Ragnall Mac Gilla Muire was a twelfth-century leading figure of Waterford. He was one of several men taken prisoner by the English in 1170, when Waterford was captured by Richard de Clare. Ragnall is noted by a fourteenth-century legal enquiry which sought to determine whether a slain man was an Ostman—and thus entitled to English law—or an Irishman. Ragnall may the eponym of Reginald's Tower.

==English conquest of Waterford==

Waterford was captured by the English in 1170. Probably in May of that year, an English advance party under Raymond le Gros and Hervey de Montemercy overcame the Waterfordians and their allies outside the town at Baginbun. The following August, Richard de Clare arrived on the scene, linked up with the English at Baginbun, stormed Waterford, and seized it. According to the twelfth-century Expugnatio Hibernica, a large number of the town's citizens were slaughtered in the streets, whilst Ragnall and several other leading defenders were captured in a tower called "turre Raghenaldi". Although two of these men—both named Sitric—are stated to have been executed, Ragnall and Máel Sechnaill Ua Fáeláin are said to have been spared on account of the intervention of Diarmait Mac Murchada.

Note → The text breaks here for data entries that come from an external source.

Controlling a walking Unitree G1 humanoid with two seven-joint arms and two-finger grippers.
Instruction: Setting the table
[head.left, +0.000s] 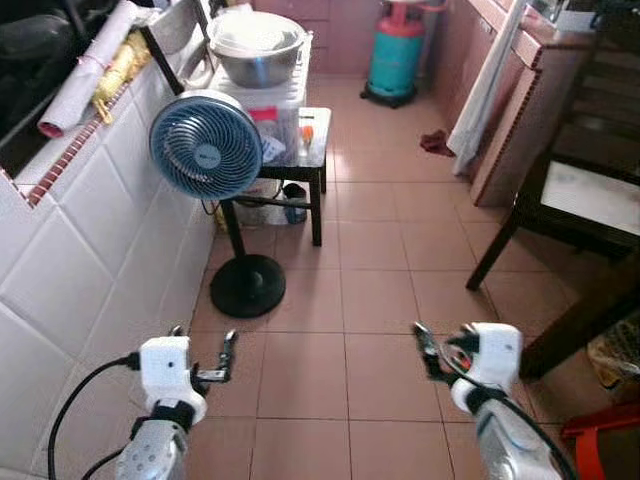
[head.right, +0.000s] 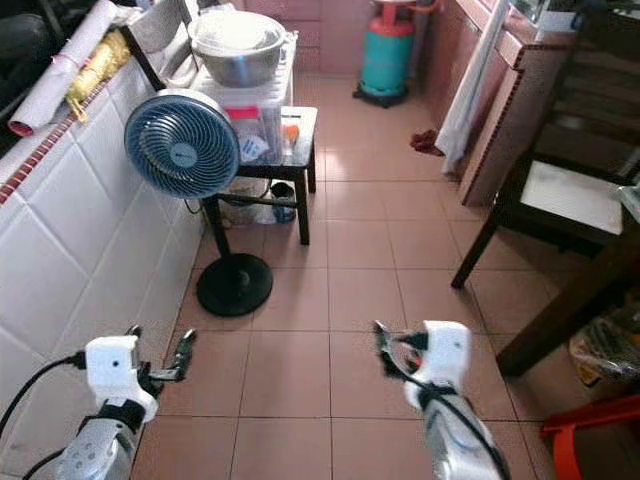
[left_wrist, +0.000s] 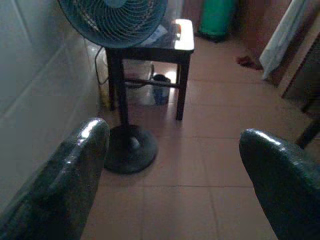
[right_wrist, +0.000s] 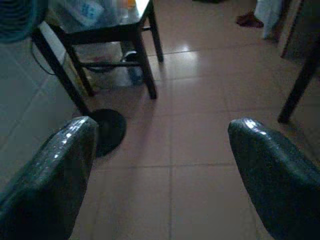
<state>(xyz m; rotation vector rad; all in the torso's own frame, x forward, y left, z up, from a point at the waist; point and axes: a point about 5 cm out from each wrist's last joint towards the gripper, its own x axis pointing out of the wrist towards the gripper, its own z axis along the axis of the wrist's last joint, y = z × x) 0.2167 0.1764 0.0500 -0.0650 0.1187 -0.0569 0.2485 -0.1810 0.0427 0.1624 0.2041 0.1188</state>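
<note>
Glazed tile, metal, dark wood and plastic

The floor (head.left: 370, 300) is glossy reddish tile; the wall (head.left: 90, 240) at nine o'clock is smooth white glazed tile. A dull metal bowl (head.left: 257, 45) tops a clear plastic box (head.left: 275, 120) on a shiny dark surface (head.left: 310, 150). The fan (head.left: 205, 143) is blue plastic. Pincer fingers (left_wrist: 65, 185) look glossy black.
</note>
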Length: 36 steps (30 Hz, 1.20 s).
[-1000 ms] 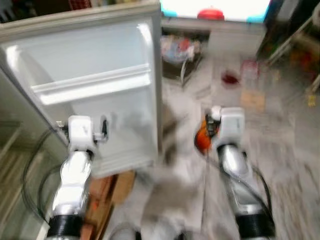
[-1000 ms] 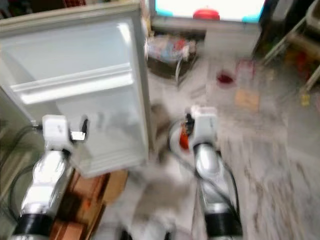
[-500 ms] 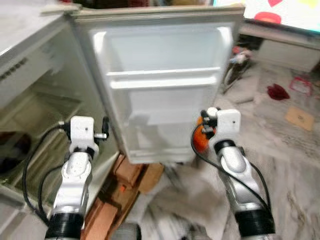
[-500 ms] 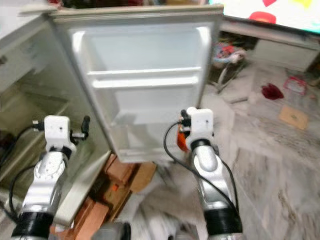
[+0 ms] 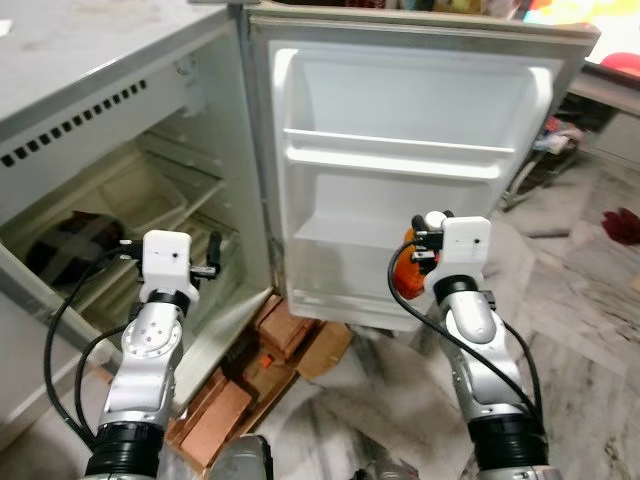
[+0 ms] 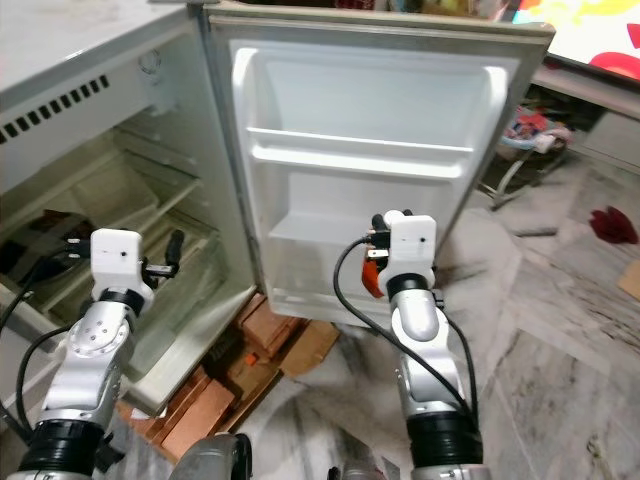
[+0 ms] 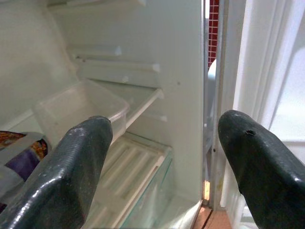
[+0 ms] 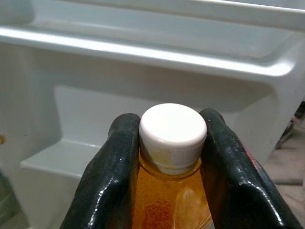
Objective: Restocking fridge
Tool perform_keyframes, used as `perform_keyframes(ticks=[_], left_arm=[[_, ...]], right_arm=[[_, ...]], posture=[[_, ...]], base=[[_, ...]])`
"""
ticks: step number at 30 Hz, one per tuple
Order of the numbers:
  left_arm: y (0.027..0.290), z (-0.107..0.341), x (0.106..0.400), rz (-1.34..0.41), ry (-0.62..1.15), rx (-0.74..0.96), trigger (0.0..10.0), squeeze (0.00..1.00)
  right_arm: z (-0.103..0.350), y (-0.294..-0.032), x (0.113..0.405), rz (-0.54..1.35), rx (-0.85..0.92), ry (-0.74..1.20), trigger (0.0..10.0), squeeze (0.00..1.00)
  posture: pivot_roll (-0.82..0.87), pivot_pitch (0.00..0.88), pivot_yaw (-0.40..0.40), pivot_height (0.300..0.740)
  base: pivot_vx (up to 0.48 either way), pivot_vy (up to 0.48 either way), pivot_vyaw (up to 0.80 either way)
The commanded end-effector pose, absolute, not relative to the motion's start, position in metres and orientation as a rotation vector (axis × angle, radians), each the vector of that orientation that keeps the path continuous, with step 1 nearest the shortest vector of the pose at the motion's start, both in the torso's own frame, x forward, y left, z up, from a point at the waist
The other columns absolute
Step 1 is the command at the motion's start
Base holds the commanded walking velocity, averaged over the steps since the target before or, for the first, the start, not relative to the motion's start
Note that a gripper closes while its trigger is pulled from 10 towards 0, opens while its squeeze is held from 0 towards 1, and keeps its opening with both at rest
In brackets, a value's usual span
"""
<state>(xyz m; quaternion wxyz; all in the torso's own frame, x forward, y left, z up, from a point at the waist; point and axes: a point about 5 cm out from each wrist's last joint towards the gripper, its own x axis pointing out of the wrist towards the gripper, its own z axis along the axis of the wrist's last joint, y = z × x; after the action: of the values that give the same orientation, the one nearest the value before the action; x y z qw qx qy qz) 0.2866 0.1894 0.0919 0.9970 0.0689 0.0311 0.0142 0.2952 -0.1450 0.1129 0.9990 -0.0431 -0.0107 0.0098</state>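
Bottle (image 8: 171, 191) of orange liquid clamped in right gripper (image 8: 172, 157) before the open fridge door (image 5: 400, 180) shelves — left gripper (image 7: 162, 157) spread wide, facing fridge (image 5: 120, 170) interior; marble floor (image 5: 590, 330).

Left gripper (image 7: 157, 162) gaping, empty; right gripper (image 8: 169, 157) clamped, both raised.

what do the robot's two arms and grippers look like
Both arms are shiny silver tubes with black cuffs near the base. Each wrist ends in a boxy white housing, with a black cable looping from it down the arm. The left gripper and right gripper each have two thick, rounded, glossy black fingers.
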Motion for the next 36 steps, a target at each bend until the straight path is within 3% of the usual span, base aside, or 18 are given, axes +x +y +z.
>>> perform_keyframes(ticks=[1,12,28,36], left_arm=[[0.186,0.096,0.287,0.003,0.047,0.128,10.0,0.0],[0.182,0.097,0.286,-0.027,0.038,0.11,10.0,0.0],[0.178,0.097,0.285,-0.066,0.034,0.099,10.0,0.0],[0.175,0.097,0.283,-0.076,0.03,0.094,10.0,0.0]], right_arm=[[0.118,-0.149,0.296,-0.003,-0.088,-0.049,10.0,0.0],[0.114,-0.168,0.299,-0.135,-0.17,-0.017,10.0,0.0],[0.115,-0.164,0.3,-0.118,-0.157,-0.029,10.0,0.0],[0.115,-0.164,0.3,-0.108,-0.16,-0.031,10.0,0.0]], posture=[[-0.01,0.055,-0.031,0.74],[-0.01,0.054,-0.036,0.74],[-0.01,0.049,-0.037,0.74],[-0.01,0.053,-0.042,0.74]], base=[[0.0,0.0,0.0],[0.0,0.0,0.0],[0.0,0.0,0.0],[0.308,0.0,0.0]])
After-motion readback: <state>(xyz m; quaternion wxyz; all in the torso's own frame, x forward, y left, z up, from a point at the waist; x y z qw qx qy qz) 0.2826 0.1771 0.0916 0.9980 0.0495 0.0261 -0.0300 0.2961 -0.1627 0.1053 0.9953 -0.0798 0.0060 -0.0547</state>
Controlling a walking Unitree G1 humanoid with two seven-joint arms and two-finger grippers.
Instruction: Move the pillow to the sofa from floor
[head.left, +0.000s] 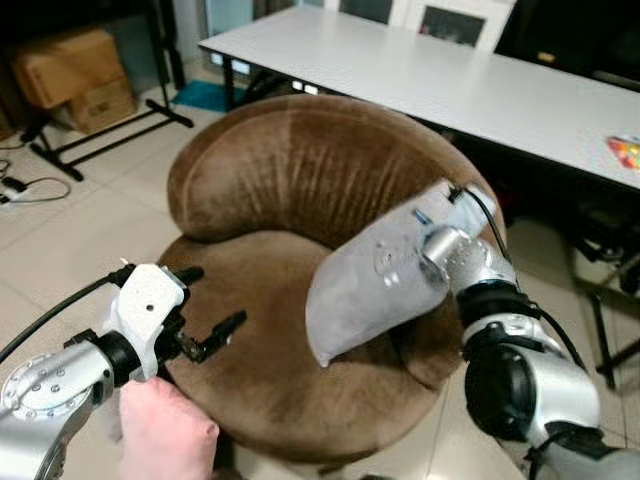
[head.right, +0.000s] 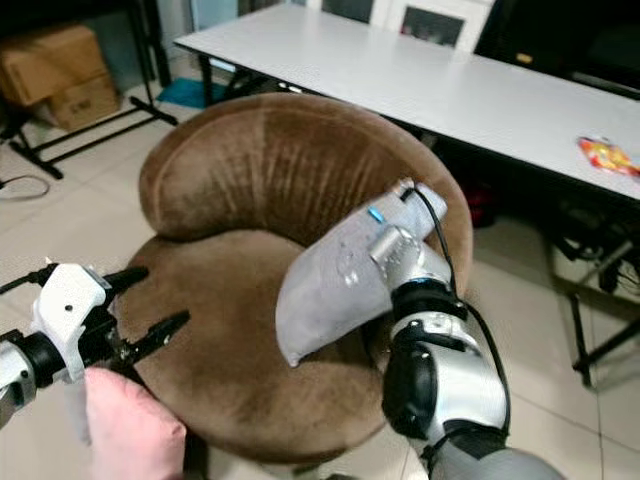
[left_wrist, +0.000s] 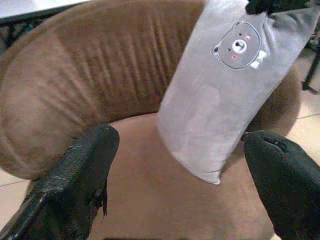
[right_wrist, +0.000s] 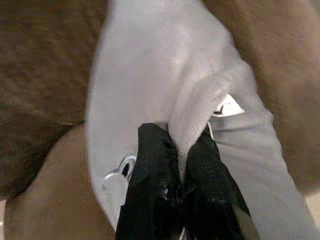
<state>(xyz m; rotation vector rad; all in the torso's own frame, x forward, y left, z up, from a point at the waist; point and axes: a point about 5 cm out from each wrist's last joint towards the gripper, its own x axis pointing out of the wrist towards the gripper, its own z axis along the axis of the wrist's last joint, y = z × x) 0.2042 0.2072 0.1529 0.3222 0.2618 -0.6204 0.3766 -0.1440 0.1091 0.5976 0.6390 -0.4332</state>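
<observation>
Here the right tool (right_wrist: 182, 150) pinches the pillow (head.left: 375, 290) above the sofa (head.left: 290, 170).

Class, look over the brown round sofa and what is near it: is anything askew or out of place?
The grey bear-print pillow hangs tilted over the brown velvet round sofa, pinched by the right tool, not lying flat. A pink pillow sits low beside the open left tool.

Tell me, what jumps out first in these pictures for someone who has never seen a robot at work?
A grey pillow with a little bear on it hangs over the seat of a round brown sofa, pinched at one edge by the right claw. The left claw, fingers spread, hovers near the seat's front edge. A long white table stands behind the sofa.
</observation>
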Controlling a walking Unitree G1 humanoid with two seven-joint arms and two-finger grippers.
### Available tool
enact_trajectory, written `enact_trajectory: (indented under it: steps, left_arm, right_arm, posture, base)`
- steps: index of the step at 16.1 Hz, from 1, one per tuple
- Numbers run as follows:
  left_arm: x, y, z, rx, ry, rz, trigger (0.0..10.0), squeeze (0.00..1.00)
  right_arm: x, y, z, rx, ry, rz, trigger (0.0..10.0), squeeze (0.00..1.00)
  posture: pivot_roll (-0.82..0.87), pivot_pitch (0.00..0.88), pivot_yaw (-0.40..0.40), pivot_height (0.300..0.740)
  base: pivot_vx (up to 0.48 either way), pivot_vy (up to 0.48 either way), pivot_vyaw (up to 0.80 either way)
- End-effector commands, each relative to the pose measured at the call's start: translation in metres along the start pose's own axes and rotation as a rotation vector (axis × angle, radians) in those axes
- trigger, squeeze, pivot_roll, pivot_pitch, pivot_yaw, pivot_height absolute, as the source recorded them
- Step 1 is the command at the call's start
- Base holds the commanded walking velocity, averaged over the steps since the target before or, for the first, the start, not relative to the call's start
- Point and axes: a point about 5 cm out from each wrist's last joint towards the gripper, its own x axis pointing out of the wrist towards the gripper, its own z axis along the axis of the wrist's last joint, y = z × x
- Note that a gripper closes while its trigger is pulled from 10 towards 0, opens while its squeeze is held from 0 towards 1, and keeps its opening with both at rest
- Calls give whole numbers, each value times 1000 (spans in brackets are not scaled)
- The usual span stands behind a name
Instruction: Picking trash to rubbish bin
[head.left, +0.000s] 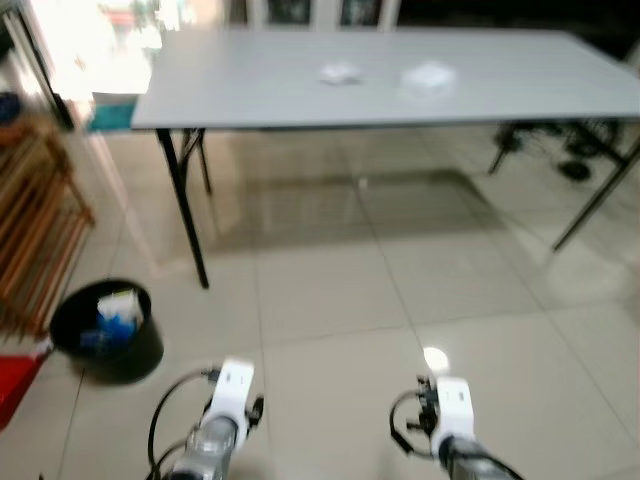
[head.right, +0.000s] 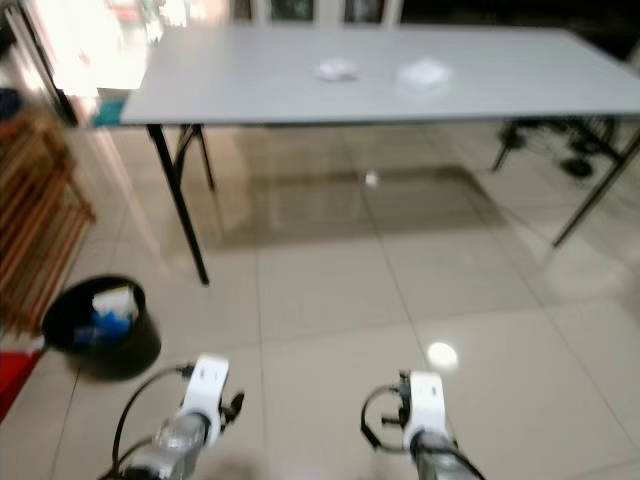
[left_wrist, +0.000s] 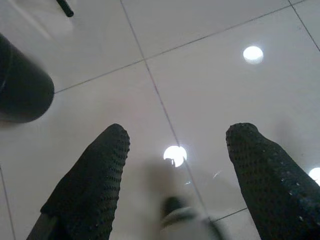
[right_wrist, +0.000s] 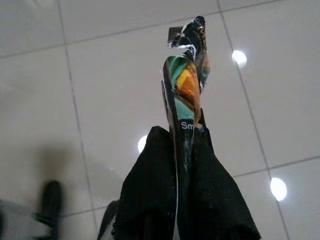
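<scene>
The right pincer (right_wrist: 182, 145) is clenched on a wrapper (right_wrist: 187, 80); the wrapper is shiny, with green and orange on it and a bit of white writing; most of it sticks up past the two black fingers (right_wrist: 150, 190), and its top end is twisted and crinkled. It looks thin, light and soft, so it may bend or flop; it also looks slippery, so a hold low down near the middle, as it is now, seems best.

The left pincer (left_wrist: 175, 175) is released; its two fingers (left_wrist: 90, 185) stand wide apart with only the pale tiled floor (left_wrist: 200, 60) between them.

From the head view both arms hang low in front; the bin (head.left: 105, 330) is a round black one on the floor to the robot's left, near a leg of the worktop (head.left: 250, 100); it already has some blue and white bits inside. I think the next job is to carry the wrapper over the bin and let it drop in.

Two small white crumpled things (head.left: 340, 73) lie on the worktop, a little apart from each other; they may be more trash, but the picture is too blurry to be sure.
</scene>
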Motion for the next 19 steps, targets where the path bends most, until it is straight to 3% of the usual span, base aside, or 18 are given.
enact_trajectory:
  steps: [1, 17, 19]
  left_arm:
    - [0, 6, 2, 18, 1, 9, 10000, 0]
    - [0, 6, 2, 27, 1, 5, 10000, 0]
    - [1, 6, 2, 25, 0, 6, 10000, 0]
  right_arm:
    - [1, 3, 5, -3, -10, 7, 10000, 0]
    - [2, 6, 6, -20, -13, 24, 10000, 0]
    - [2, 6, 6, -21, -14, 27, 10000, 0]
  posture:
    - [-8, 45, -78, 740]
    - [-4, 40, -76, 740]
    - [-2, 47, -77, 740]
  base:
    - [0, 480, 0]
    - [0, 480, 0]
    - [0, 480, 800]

Ragnall is noted as one of the principal Waterfordians by the twelfth- to thirteenth-century La Geste des Engleis en Yrlande. The fourteenth-century Annals of Tigernach, and the seventeenth-century Annals of the Four Masters, also note the fall of Waterford and the capture of Ragnall—described as "officer of the fortress"—and Máel Sechnaill. On 17 October 1171, Henry II, King of England made landfall in Ireland, probably at Crook, about five miles east of Waterford. The next day he and his forces entered the town, after which Richard formally surrendered it into the king's possession.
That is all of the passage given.